Exercise requirements: Copy out lines with the word "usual" from the material that follows.

Information given:
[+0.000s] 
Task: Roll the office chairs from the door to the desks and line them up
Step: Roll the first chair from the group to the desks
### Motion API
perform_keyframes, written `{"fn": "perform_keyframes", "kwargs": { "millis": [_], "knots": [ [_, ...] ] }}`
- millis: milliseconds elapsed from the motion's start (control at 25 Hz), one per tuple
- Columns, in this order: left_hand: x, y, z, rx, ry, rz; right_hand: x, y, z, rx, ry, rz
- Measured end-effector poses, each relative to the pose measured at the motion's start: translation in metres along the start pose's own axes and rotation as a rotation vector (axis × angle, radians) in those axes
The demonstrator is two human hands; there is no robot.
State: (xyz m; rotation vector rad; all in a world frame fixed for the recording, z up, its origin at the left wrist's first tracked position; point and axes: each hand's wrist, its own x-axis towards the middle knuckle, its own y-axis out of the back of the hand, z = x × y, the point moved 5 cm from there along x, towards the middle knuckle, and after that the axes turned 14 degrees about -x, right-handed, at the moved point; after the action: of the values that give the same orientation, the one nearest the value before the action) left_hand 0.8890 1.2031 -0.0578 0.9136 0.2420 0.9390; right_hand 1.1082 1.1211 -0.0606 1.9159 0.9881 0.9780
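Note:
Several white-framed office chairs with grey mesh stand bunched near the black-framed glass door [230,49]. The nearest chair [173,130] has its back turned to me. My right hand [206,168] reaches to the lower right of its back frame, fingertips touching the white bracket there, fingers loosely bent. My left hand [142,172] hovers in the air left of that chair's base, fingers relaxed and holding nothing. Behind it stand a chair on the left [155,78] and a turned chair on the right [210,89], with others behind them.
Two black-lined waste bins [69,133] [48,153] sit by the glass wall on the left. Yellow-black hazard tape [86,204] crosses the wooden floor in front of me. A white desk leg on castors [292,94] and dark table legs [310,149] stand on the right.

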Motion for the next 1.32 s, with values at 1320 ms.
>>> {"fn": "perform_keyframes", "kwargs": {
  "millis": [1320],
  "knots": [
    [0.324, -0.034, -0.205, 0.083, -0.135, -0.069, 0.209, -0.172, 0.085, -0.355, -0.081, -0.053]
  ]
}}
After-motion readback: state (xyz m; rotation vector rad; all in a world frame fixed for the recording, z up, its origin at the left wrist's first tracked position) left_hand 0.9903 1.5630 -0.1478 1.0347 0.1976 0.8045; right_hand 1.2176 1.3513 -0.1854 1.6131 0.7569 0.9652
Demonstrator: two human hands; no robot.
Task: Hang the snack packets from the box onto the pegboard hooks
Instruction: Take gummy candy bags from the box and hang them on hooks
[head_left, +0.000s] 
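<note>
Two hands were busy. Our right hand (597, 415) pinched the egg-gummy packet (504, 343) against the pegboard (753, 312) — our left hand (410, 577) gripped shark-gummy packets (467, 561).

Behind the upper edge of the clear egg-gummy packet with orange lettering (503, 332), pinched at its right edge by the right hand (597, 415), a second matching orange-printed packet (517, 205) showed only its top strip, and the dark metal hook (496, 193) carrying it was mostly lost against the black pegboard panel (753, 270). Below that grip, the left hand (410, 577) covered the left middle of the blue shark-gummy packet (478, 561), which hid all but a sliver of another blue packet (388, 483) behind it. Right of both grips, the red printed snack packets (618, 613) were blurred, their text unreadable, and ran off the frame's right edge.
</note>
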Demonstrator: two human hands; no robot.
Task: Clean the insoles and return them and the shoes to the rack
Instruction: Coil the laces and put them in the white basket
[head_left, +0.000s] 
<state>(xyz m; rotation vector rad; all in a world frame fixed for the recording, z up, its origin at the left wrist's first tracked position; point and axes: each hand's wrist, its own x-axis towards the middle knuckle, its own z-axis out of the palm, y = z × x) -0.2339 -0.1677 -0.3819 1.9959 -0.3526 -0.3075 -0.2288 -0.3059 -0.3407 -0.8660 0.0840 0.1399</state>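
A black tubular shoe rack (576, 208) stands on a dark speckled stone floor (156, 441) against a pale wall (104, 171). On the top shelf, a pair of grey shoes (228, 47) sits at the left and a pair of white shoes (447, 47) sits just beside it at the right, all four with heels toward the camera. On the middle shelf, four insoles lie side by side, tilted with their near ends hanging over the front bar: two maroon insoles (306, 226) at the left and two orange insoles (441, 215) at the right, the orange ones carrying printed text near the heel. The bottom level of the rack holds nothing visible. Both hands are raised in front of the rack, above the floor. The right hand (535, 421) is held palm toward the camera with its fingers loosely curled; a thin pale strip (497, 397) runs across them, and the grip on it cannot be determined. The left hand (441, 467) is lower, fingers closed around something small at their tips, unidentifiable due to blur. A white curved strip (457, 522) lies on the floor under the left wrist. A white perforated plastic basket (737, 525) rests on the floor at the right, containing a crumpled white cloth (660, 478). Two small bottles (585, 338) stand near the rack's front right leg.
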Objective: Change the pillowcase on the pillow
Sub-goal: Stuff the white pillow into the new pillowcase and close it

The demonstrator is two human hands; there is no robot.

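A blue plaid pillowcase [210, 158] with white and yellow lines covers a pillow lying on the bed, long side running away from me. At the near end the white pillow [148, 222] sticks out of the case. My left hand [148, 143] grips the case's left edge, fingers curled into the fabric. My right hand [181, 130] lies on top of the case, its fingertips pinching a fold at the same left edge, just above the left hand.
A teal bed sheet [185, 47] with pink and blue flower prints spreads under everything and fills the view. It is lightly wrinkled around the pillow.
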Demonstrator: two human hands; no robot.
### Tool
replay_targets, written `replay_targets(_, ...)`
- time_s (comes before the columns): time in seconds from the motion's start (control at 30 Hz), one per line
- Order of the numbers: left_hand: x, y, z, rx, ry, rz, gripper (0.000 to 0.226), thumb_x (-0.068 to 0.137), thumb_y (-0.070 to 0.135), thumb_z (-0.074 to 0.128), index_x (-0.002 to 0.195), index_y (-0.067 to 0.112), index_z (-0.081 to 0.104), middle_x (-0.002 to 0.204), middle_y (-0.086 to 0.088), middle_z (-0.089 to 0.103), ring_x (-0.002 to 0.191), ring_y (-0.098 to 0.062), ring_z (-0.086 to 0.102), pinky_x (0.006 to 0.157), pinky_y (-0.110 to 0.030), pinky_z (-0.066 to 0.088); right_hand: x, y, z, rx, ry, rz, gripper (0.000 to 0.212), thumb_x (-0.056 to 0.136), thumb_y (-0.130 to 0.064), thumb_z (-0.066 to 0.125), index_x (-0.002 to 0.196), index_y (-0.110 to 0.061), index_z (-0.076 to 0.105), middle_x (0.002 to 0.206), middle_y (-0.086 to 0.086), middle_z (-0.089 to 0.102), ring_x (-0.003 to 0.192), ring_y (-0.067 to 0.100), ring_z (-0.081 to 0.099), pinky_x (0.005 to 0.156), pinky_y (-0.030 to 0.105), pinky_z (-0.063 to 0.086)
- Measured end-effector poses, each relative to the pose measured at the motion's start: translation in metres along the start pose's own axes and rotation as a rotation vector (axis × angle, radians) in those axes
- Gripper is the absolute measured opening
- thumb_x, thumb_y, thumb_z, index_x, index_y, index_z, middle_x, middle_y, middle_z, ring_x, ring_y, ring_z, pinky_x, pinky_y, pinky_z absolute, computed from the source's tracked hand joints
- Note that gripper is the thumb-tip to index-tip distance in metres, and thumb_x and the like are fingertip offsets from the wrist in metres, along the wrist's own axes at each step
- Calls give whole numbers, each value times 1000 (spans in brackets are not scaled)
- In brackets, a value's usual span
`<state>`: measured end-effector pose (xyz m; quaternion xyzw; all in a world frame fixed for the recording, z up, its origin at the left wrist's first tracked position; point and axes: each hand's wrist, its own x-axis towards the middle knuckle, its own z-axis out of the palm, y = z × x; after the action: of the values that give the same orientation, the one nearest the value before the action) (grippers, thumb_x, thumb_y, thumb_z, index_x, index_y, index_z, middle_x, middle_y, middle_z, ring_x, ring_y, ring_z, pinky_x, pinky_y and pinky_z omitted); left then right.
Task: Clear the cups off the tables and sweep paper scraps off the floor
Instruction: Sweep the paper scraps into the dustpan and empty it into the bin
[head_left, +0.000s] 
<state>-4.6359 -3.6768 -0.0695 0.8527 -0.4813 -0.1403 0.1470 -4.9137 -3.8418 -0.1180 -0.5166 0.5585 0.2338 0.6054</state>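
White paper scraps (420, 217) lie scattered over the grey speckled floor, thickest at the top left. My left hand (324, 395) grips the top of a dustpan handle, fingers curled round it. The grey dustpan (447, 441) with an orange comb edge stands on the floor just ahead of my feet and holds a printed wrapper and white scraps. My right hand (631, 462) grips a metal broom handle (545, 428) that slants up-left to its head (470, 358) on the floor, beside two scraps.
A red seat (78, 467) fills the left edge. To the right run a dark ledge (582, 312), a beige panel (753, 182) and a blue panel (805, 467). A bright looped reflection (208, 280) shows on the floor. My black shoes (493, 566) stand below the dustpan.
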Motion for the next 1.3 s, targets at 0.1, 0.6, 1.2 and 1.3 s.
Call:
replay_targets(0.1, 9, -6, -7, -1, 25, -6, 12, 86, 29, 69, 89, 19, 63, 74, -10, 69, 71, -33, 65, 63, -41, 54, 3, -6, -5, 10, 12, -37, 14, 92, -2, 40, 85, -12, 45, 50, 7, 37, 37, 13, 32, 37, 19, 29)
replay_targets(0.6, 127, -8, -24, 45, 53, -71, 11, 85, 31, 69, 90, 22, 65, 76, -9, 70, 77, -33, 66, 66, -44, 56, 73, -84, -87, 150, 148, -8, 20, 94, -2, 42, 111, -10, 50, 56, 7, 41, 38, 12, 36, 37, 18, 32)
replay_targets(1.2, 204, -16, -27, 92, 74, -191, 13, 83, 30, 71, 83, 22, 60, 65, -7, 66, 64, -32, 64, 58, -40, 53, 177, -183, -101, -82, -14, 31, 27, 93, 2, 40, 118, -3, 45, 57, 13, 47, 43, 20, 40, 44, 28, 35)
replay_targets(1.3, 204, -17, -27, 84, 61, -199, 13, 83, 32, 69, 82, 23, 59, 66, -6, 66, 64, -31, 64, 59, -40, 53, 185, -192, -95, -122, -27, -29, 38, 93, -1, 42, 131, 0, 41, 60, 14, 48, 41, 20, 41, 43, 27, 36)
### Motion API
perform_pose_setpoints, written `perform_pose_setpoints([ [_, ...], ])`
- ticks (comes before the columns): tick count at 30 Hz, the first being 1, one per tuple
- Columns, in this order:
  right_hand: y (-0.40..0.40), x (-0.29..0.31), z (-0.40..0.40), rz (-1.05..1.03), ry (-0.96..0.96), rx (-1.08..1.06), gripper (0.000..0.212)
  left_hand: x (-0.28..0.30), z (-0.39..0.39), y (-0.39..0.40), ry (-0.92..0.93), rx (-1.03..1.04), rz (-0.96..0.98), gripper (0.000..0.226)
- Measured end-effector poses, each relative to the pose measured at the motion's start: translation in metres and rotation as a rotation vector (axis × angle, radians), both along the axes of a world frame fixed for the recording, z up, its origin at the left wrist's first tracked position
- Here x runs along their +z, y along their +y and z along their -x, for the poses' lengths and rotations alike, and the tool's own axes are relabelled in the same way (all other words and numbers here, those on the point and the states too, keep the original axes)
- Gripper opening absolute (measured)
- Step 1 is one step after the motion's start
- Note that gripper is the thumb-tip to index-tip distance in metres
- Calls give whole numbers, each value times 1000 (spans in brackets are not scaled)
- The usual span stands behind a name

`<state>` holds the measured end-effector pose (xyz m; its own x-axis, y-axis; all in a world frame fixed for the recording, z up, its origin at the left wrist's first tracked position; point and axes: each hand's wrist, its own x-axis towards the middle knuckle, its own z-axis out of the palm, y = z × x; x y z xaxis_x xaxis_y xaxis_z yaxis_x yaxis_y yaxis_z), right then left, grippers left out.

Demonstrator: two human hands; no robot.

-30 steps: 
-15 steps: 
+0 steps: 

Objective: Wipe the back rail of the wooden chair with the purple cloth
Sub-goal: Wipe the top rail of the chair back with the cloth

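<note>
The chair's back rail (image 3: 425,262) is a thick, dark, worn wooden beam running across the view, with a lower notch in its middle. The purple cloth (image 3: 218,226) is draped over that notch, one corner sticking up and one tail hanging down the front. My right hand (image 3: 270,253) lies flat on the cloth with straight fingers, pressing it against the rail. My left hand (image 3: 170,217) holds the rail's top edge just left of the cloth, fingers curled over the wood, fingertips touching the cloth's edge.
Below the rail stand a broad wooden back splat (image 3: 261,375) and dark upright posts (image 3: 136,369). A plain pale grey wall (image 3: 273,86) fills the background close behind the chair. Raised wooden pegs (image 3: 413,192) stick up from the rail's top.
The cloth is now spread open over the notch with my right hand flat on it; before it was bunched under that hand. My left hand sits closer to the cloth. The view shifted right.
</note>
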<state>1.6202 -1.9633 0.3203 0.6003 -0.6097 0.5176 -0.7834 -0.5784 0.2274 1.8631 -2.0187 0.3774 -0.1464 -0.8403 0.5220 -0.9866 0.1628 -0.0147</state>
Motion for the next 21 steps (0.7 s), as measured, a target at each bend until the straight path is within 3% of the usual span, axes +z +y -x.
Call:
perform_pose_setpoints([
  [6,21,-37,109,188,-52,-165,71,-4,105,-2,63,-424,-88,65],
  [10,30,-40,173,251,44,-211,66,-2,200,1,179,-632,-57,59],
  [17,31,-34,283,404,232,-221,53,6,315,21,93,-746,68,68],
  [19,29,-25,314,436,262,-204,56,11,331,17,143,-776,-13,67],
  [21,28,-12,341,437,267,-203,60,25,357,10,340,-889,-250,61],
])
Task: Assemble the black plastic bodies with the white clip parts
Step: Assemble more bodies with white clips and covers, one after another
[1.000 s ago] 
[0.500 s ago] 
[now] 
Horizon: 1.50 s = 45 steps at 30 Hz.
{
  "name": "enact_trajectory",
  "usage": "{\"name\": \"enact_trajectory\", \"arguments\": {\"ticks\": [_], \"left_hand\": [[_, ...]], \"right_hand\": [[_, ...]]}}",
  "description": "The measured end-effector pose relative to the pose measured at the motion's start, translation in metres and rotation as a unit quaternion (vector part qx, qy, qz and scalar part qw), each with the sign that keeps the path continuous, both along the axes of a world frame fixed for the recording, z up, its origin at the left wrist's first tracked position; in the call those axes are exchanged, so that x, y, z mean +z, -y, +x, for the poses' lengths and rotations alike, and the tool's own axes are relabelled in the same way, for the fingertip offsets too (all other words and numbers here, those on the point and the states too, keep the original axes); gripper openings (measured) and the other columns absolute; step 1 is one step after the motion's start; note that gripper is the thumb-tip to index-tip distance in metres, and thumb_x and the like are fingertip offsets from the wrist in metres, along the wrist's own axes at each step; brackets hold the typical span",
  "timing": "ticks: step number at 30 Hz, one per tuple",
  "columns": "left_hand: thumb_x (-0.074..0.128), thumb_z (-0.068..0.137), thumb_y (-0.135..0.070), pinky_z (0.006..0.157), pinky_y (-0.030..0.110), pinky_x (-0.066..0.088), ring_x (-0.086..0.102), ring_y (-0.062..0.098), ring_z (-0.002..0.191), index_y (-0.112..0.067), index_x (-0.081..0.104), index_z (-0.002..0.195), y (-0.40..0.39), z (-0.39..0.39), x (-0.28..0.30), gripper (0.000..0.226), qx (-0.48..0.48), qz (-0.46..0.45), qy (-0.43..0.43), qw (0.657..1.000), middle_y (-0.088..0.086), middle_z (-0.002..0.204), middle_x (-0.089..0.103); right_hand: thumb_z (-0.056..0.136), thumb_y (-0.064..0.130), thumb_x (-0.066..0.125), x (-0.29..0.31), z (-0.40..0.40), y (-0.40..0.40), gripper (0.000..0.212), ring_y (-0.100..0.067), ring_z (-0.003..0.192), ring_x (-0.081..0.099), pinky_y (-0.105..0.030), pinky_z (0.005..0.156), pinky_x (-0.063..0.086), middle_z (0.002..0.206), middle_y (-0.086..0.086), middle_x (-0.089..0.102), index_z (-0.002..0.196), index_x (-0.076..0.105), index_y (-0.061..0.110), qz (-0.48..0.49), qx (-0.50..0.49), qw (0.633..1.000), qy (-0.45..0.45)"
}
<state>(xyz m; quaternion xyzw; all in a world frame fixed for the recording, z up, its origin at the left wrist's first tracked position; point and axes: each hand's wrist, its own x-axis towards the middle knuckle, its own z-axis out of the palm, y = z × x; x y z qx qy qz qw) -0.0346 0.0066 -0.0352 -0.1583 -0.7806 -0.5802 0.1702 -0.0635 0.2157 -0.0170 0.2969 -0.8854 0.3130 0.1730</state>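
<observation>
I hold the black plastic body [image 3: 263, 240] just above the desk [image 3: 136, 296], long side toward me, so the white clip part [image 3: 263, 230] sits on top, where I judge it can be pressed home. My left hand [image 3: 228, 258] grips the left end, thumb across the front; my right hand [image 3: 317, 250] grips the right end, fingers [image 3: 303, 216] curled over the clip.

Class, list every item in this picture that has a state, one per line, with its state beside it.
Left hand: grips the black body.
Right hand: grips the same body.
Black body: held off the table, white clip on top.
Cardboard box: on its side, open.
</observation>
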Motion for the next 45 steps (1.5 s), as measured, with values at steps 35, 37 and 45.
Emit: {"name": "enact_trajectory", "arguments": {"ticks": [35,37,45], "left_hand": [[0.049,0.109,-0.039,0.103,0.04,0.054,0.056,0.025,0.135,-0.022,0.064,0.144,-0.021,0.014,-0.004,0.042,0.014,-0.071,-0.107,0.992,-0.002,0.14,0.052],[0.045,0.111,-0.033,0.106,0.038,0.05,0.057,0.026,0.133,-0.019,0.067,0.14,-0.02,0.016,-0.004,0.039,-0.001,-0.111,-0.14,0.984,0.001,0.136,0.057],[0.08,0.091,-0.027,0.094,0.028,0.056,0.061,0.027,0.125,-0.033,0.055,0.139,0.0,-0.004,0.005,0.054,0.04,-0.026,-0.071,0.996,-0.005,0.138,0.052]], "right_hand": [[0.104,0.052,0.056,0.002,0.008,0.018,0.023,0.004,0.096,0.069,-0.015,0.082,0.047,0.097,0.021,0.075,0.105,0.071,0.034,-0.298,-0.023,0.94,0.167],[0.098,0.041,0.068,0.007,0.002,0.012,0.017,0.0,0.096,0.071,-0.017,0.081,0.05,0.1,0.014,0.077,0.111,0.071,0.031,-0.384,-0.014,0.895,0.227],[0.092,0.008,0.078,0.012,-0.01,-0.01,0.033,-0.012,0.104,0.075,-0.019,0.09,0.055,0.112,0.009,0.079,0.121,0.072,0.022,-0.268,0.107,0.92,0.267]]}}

Output:
- In brackets, a value's usual span
- The usual span stands behind a name
Motion for the next 21 steps (0.7 s), as measured, a target at each bend until the straight path is within 3% of the usual span, axes +z +y -x.

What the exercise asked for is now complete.